We got the team together for the final time and Godric gave out the awards.  Unfortunately I don't have the complete list but everybody got a shout out and a round of applause.  

"And the award for best awards goes to...me!".

JJ spoke about how lucky we all are to be able to do this year after year.  It's a physical challenge and a mental challenge but, while we are not unique in doing this, the fact that we can do this year after year for nearly 14 years is quite unusual.   It is something we should celebrate.


All done

That's it until next year.

On a personal note, I want to thank everybody for being such great company over the past four days.  A big thanks to JJ.  Rarely in my life am I confident enough in somebody else's planning skills to completely abrogate all responsibility for organisation.  It's quite liberating to know that somebody else has sorted everything out.  Also, many thanks to Mick for being unfailingly cheerful and helpful.  Without Mick driving the van we would all have to carry our own stuff and, from personal experience, I can confirm that it would be a miserable experience.

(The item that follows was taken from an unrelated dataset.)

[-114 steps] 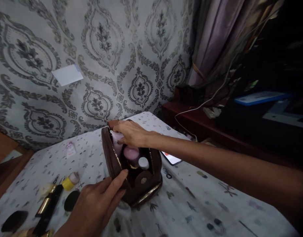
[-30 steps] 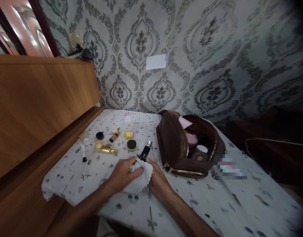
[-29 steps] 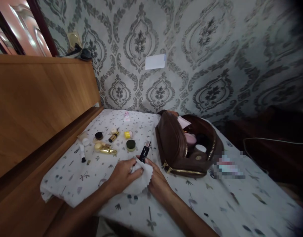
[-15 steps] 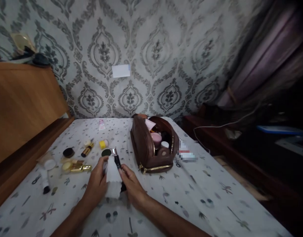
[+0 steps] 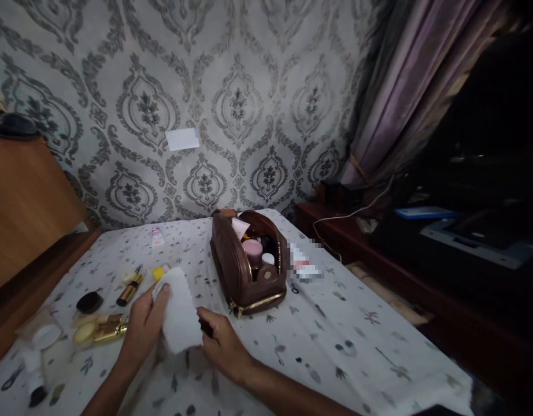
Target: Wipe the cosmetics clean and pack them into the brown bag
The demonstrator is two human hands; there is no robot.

Finally, thank you to the entire group who have allowed me to stick my camera in their face when they're feeling crap and allowed me to take black and white photos which emphasise wrinkles and don't do middle aged men any favours...sorry.  I've also been allowed fairly free hand in reporting the trip without fear or favour.  It has been fun doing this with such a great group of people.

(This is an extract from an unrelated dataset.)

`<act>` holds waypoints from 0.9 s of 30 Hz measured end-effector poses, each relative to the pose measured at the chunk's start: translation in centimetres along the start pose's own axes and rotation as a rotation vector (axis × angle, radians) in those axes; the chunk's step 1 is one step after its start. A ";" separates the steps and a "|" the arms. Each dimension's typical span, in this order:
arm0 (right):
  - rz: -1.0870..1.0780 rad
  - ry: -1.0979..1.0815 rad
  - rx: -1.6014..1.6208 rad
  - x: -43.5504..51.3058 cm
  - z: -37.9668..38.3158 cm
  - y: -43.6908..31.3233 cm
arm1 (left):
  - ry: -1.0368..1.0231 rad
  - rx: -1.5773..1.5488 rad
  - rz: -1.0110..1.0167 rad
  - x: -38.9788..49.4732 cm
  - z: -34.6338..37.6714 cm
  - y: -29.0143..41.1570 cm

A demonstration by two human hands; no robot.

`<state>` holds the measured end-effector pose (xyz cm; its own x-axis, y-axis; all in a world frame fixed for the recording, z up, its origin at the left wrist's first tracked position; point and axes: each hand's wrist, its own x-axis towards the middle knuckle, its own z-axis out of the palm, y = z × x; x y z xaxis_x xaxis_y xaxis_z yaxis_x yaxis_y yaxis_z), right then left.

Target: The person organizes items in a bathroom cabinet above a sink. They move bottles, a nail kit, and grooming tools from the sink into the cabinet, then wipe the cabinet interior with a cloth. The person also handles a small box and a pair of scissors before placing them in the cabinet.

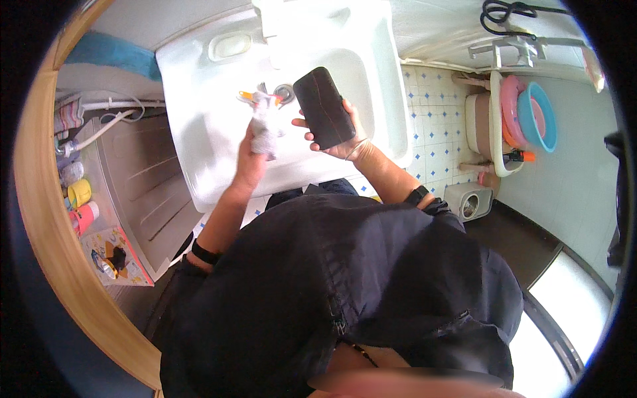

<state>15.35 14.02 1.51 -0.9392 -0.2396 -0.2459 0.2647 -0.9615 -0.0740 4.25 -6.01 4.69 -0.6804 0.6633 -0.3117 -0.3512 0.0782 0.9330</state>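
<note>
My left hand (pixel 250 161) grips a whitish fabric bundle (pixel 266 132) with orange and red pieces sticking out of its far end; I cannot tell exactly what it is. My right hand (pixel 354 130) holds a dark zip-style case or wallet (pixel 323 108) with a line of reddish stitching across its face. Both things are above a white washbasin (pixel 209 184), apart from each other. Behind the bundle shows the basin's round metal drain (pixel 284 93). Bright glare washes out much of the bowl and the tap (pixel 268 30).
Left of the basin is a grooved beige panel (pixel 149 184), with a yellow cup (pixel 79 192), a red cup (pixel 85 218) and an open printed box (pixel 117 256) beside it. To the right, pink and blue plastic basins (pixel 532 117) rest by a white-rimmed tub (pixel 497 99), below a wall mixer tap (pixel 522 52).
</note>
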 end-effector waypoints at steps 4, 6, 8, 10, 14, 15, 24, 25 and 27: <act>-0.025 0.233 -0.047 -0.9 1.1 0.9 | -0.196 0.600 0.385 0.2 6.0 -0.9; -0.031 0.226 -0.115 -1.9 1.2 1.4 | -0.212 0.938 0.609 0.6 7.5 -0.8; -0.029 0.279 -0.166 -3.0 1.1 0.4 | -0.272 0.938 0.564 1.8 8.3 -0.3; -0.014 0.231 -0.201 -4.4 1.1 -0.4 | -0.228 0.967 0.494 3.7 9.3 0.4; -0.027 0.231 -0.603 -6.9 2.3 -1.4 | -0.196 0.550 -0.073 8.1 8.9 2.3; -0.037 0.246 -0.737 -7.4 2.7 -1.8 | -0.281 0.404 -0.379 8.5 8.2 2.6; -0.660 0.679 -1.871 -7.2 3.3 -1.6 | -0.163 -0.564 -0.225 4.6 9.9 0.7; -0.641 0.656 -1.773 -7.1 3.1 -1.5 | -0.083 -0.466 -0.178 4.7 10.0 0.9; -0.558 0.499 -0.803 -7.5 2.9 -1.4 | -0.014 -0.271 -0.100 5.3 10.0 1.5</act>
<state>21.41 16.75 6.26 -0.8247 0.4575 -0.3324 0.0656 -0.5064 -0.8598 6.55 5.11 6.28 -0.6256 0.6725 -0.3954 -0.5762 -0.0566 0.8153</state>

We have laughed and suffered together...and we will do it again.  

Postscript:  Those awards in full.
  • Marginal Gain Award (for tech innovation) - Christopher
  • Marginal Pain Award (for tech incompetence) - Tim (*Paul self disqualified as DNF)
  • Power to Weight Coefficient Award (joint) - Adrian and Ash
  • Comedy Cramp Award - Dik
  • Best Dressed Rider  - Tony
  • Most Cheerful Rider - Guy
  • Best Newcomer - Kharim 
  • Modern Day Samuel Pepys Award - Ewan
  • Gentleman Amateur Rider Award - William
  • Back to the Future Award - Lane 
  • Best Comeback Award - Layton 
  • ‘Day Captain 2030’ Development Programme Apprenticeship Award - Greg 
  • The ‘We couldn’t do it without you’ award (joint) - JJ and Mick
  • Best Awards Speech - Godric.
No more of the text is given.